AM68A: How to run my face/landmark detection model

Kojima Hiroyuki

Part Number: AM68A
Other Parts Discussed in Thread: SK-AM68, MATHLIB

Hi,

After the last inquiry, we continued our investigation and were able to partially operate the face detection and landmark detection models on the AM68A.
However, the errors and estimation accuracy are poor and I would like to improve it, so I would like some advice.
I am attaching the edgiai-tidl-tools@Host/edgeai-gst-apps@EVM code for your reference.

[my selection model]
*The DNN models are unified because we want to compare performance with other companies' products.
- Face detection
　github.com/.../Ultra-Light-Fast-Generic-Face-Detector-1MB
- Landmark detection

[create model-artifact]
- Exported onnx file with op11 specification using original checkpoint file.
Next, I created model-artifact from onnx using edgiai-tidl-tools.

[Issue]
-Face detection-1: I want to resolve the build error. I would like to know why the graph output is split into two parts.
>> python3 onnxrt_ep.py -c -m LightFace_version-slim-320

-Face Detection-2: Worked on AM68A by reducing box calculations from Face Detection-1. However, I don't know how to create prototxt so it is not optimized and I would like to solve this problem.
>> python3 onnxrt_ep.py -c -m LightFace_version-slim-320_without_postprocessing

-Landmark estimation: Worked with AM68A. However, the accuracy of the estimated position is low.
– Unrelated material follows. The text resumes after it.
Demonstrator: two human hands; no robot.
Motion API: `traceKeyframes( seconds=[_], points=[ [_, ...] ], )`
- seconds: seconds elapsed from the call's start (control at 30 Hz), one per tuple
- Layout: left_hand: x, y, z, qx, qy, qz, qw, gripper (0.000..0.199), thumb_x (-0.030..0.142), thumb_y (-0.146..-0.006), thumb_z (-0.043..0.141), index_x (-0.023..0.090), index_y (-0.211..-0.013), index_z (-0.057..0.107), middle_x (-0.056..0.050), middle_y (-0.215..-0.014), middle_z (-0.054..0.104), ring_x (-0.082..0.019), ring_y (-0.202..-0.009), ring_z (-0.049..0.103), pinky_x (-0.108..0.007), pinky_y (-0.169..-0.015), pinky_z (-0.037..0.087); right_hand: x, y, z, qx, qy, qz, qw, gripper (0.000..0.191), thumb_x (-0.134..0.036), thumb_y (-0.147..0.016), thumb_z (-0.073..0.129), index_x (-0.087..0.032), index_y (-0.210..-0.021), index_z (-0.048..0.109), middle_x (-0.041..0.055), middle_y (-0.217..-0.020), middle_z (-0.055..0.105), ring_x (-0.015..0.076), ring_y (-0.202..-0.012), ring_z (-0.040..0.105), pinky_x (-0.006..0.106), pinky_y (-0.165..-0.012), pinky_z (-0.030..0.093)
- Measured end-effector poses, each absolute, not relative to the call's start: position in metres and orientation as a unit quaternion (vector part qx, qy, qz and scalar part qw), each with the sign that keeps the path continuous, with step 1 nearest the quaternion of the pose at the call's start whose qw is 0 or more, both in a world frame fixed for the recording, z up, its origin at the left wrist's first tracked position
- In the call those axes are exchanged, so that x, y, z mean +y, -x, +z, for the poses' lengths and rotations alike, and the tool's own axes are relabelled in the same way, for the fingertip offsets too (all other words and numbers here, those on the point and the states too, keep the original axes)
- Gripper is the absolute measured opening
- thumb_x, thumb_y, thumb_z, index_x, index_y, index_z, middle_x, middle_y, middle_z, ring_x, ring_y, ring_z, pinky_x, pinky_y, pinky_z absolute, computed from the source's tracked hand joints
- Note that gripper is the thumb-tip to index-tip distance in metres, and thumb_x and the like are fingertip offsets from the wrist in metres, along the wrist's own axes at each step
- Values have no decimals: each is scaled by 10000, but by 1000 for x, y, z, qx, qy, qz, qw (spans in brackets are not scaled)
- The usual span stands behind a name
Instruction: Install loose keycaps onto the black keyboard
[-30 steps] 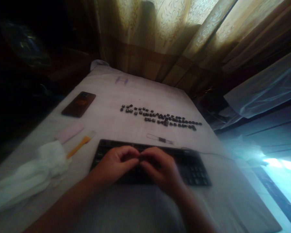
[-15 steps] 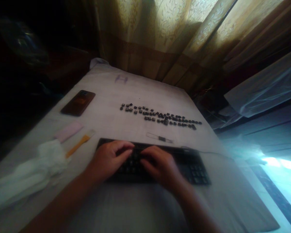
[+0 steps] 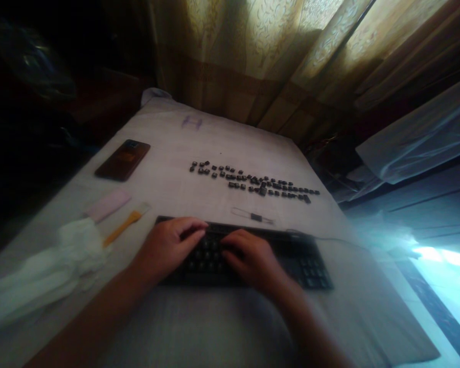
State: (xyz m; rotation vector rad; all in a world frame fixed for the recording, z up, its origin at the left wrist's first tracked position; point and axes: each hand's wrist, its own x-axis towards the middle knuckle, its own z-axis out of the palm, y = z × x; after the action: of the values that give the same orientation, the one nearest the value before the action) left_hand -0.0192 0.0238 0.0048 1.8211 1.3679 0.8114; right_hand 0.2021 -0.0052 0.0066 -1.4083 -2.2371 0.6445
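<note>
A black keyboard lies across the white cloth in front of me. Rows of small round bare key spots show between my hands, while square keys sit at its right end. My left hand rests over the left part, thumb and forefinger drawn together near the back edge; whatever may be between them is too small to make out. Over the middle is my right hand, fingers bent, with a gap between thumb and forefinger. Loose black keycaps lie in uneven rows behind the keyboard.
A wire keycap puller lies just behind the keyboard. To the left are an orange-handled brush, a pink cloth or sponge, crumpled white tissue and a phone. The cable runs right; a curtain hangs beyond.
My left hand has shifted slightly left and away from the right hand, uncovering more bare key spots. The right hand has barely moved.
</note>
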Motion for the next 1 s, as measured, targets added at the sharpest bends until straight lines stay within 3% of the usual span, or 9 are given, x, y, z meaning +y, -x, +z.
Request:
traceKeyframes(
  seconds=[0.47, 0.73, 1.0],
  points=[
    [26, 22, 1, 552, -709, 307, 313, 222, 354, -816, 565, 271, -895, 755, 4, -896, 788, -206, -827, 727, -331, -830, 559, -2, -197, 10, -781, 542, 258, 173, 200, -71, -794, 652, -211, -919, 719, 36, -949, 714, 183, -865, 672, 317, -805, 527],
    [38, 38, -6, 575, -695, 373, 216, 224, 408, -810, 563, 296, -848, 753, 14, -872, 795, -215, -817, 742, -314, -778, 586, 7, -206, 16, -764, 560, 238, 217, 202, -61, -777, 647, -214, -886, 721, 42, -900, 722, 189, -817, 679, 313, -776, 531],
    [46, 46, -16, 579, -718, 359, 139, 248, 407, -826, 546, 273, -879, 748, -29, -897, 791, -247, -850, 732, -363, -814, 574, 15, -220, 18, -744, 587, 197, 250, 181, -52, -769, 645, -204, -848, 699, 37, -844, 705, 198, -786, 665, 340, -747, 529]
  ],
)
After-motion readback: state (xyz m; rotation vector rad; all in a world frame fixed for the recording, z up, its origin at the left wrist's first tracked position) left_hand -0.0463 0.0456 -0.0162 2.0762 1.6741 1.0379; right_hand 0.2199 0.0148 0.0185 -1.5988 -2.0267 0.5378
I am using a small number of images for model-artifact generation, should I increase them?
>> python3 onnxrt_ep.py -c -m 3DDFA_mb1_120x120

1018.test_project.zip

over 1 year ago

0 Pratik Kedar over 1 year ago

TI__Mastermind 24041 points

Hi,

Could you please confirm my understanding on your env setup.

1. You are using am68a SK

2. You are using edgeai-linux-sdk, what version ?

3. You are using tidl-tools for artifacts generation, what version of tidl-tools (which github tag you are using ?)

lets take one issue at a time,

Kojima Hiroyuki said:
[Issue]
-Face detection-1: I want to resolve the build error. I would like to know why the graph output is split into two parts.
>> python3 onnxrt_ep.py -c -m LightFace_version-slim-320

Can you elaborate the model compilation flow you are following ?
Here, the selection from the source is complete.